Extraterrestrial (2014)
Not rated
Despite its intriguing premise -- a horror film based on UFO/alien abduction lore, something that we don't see a lot of of these days -- Extraterrestrial struggles to escape the realm of mediocrity. Slick and creative visuals and a couple of interesting leads can't salvage a script that's filled with all the cliches you'd expect from a cabin-in-the-woods horror film. And while it's at least decent for most of its runtime, the last ten minutes end the film on a note that's simultaneously schmaltzy and makes everything that transpired feel pointless. Even with a number of solid scenes and scares, I only recommend it for serious aficionados of alien fiction who just can't wait for the return of The X-Files this January.
The plot revolves around five young people heading out to a cabin in the woods. One of them, April, wanted a romantic weekend alone with her boyfriend Kyle, but Kyle brought along his friends Seth, Melanie, and Lex, who joined them in order to drink, smoke weed, and party. And since the controllers from The Cabin in the Woods clearly decided that the old zombie redneck torture family wasn't working as well as it used to, this group of friends is facing aliens. Good old-fashioned Roswell Greys in a flying saucer, which crash-lands right near the cabin after a routine run for people to abduct and perform rectal experiments on. (And before you ask, yes, there is an anal probing scene in this movie, and it's as gross as it sounds.) When a fearful April shoots one of the aliens dead, the rest seek revenge and call for backup in the form of another UFO to abduct their asses. Help isn't forthcoming, as the government has a treaty with the aliens allowing them to abduct people in exchange for not getting invaded, so these five people, together with a local survivalist/conspiracy theorist friend of April's named Travis (Michael Ironside), have to survive the night as the aliens come to both claim their test subjects and avenge their fallen comrade. Meanwhile, the local sheriff Murphy investigates a woman (Emily Perkins) whose family was taken in the aliens' last abduction spree, eventually coming to realize that the disappearance of his own wife years ago may have been less-than-terrestrial in origin, and comes to assist our group at the cabin.

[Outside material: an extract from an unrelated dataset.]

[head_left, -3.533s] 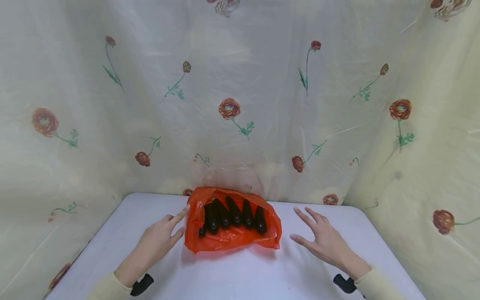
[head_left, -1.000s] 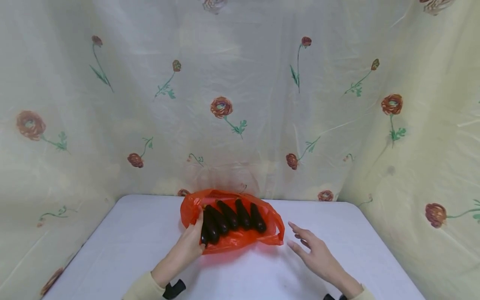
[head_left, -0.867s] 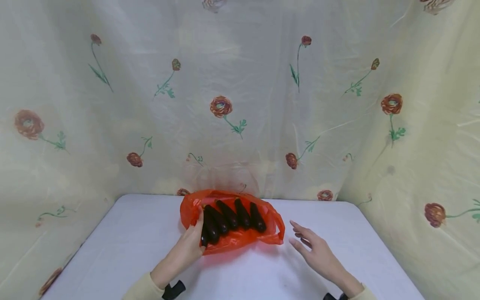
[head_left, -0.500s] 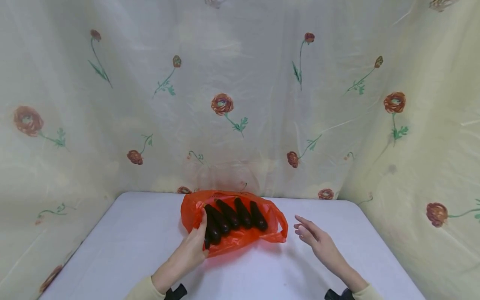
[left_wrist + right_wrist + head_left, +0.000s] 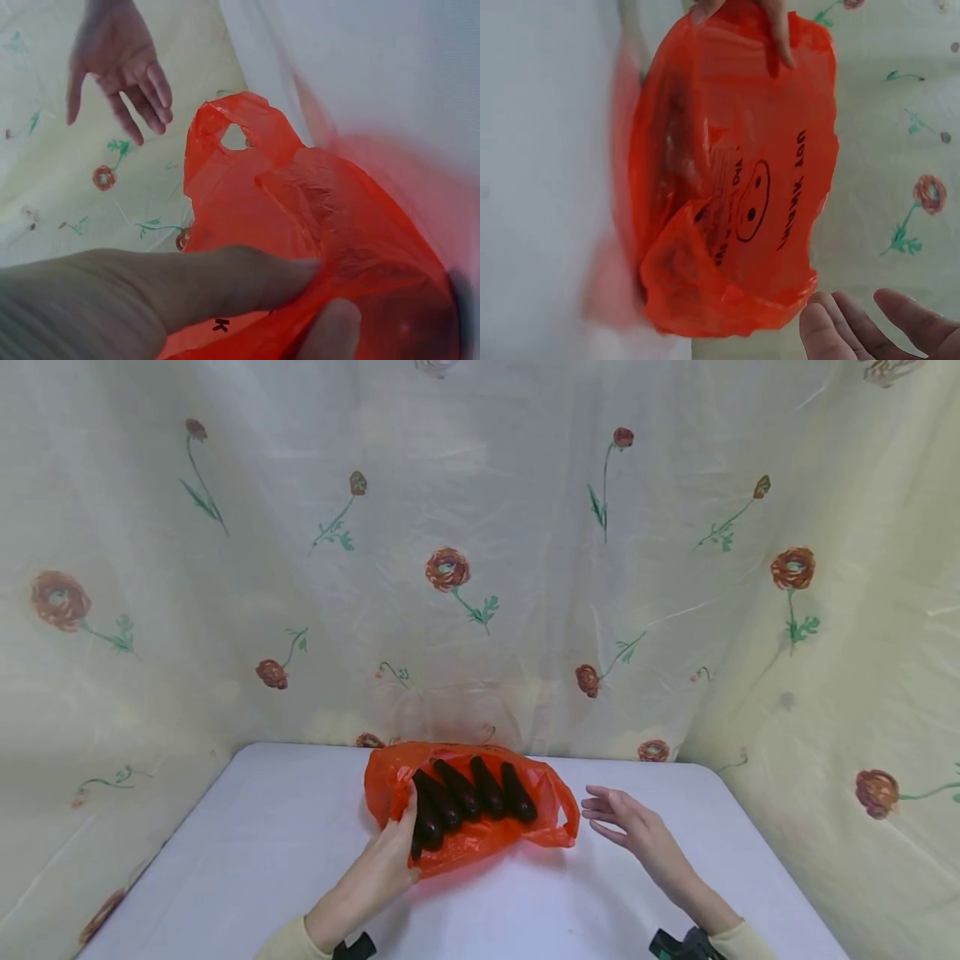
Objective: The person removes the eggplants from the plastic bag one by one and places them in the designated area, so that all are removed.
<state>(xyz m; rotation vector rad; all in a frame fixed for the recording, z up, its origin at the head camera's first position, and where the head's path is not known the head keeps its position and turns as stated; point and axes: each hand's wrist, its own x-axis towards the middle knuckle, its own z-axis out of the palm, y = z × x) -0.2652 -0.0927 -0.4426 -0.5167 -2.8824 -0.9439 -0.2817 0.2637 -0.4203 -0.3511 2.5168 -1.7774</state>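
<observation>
A thin orange-red plastic bag [image 5: 480, 847] lies on its side with its mouth toward me, and several dark eggplants [image 5: 456, 789] rest inside in a slanting row. My left hand [image 5: 382, 864] pinches the left edge of the bag's mouth, thumb and index finger [image 5: 247, 281] on the film in the left wrist view. It partly covers the leftmost eggplant. To the right, my right hand [image 5: 637, 831] hovers just off the bag's looped handle [image 5: 572, 827], fingers extended and holding nothing. The right wrist view shows black print and a face drawing on the bag [image 5: 772, 112].
A white table [image 5: 510, 910] with rounded far corners carries the bag near its back edge. Flower-printed sheeting [image 5: 525, 610] hangs behind it and along both sides. Each wrist has a black strap mount [image 5: 686, 943].
My left hand has gone from beside the bag to gripping its left edge, and the bag's mouth has been reshaped. My right hand stayed on the right, its fingers lately turning inward toward the bag.
</observation>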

The main problem here is that everything here is just so bog-standard. April and Kyle are the only ones who get any development, chiefly in the form of their relationship conflict (Kyle wants to get married, but April has a job offer in New York), and even they fall prey to making some monumentally stupid decisions, especially later on. The other three main characters are all of varying degrees of unlikability, existing solely to check off spots on the horny horror teenager checklist. The only things Travis does are be badass and explain to the youngins what's happening, and while Murphy gets a backstory involving his wife having possibly been abducted, nothing comes of it before he and his deputy are violently killed off. The only thing redeeming most of them is the fact that the actors are actually pretty decent for a film like this. Michael Ironside hams it up well as the crazy Travis, a man who saw some shit in 'Nam and hasn't been the same since, while Brittany Allen and Freddie Stroma are both likable as April and Kyle, managing to get me surprisingly invested in their relationship and both of them looking convincingly scared as they get put through hell.
The look of the film is also quite striking, taking some fairly traditional UFOs and "grey aliens" and combining them with the creepy British Columbia woods where this was filmed to create a feeling that's reminiscent of The X-Files at its best. Even watching this movie on a plane with the roar of a jet engine just outside the cabin, I managed to get a serious sense of dread from the setting, the baddies, and the overall visual design of the film, especially once it actually went on the spaceship during the finale. This film was put together lavishly, with a ton of care put into its set design and special effects for something of its budget (just $3 million), and there's little I can fault it for on that front. Unfortunately, just as this film was hitting its high point, the writing once more brings it crashing down in the last ten minutes. Without spoiling anything, it ends first on a jarringly upbeat note that goes against everything that had transpired, then on a twist that undoes the whole film. I felt slapped in the face by the ending, like I had wasted my time watching this film and the filmmakers had wasted theirs by making it. The massive sense of mood-whiplash produced by the ending, trying to go for poignancy, bleakness, and dark humor in running succession, just did not work at all, with each of those elements pulling against the other and leaving a muddle that only had me asking "huh?".
Score: 2 out of 5
It's decent, if cliched, for most of its length, until the ending ruins it in a mess of bad decisions. Only watch if you really need to get your UFO fix.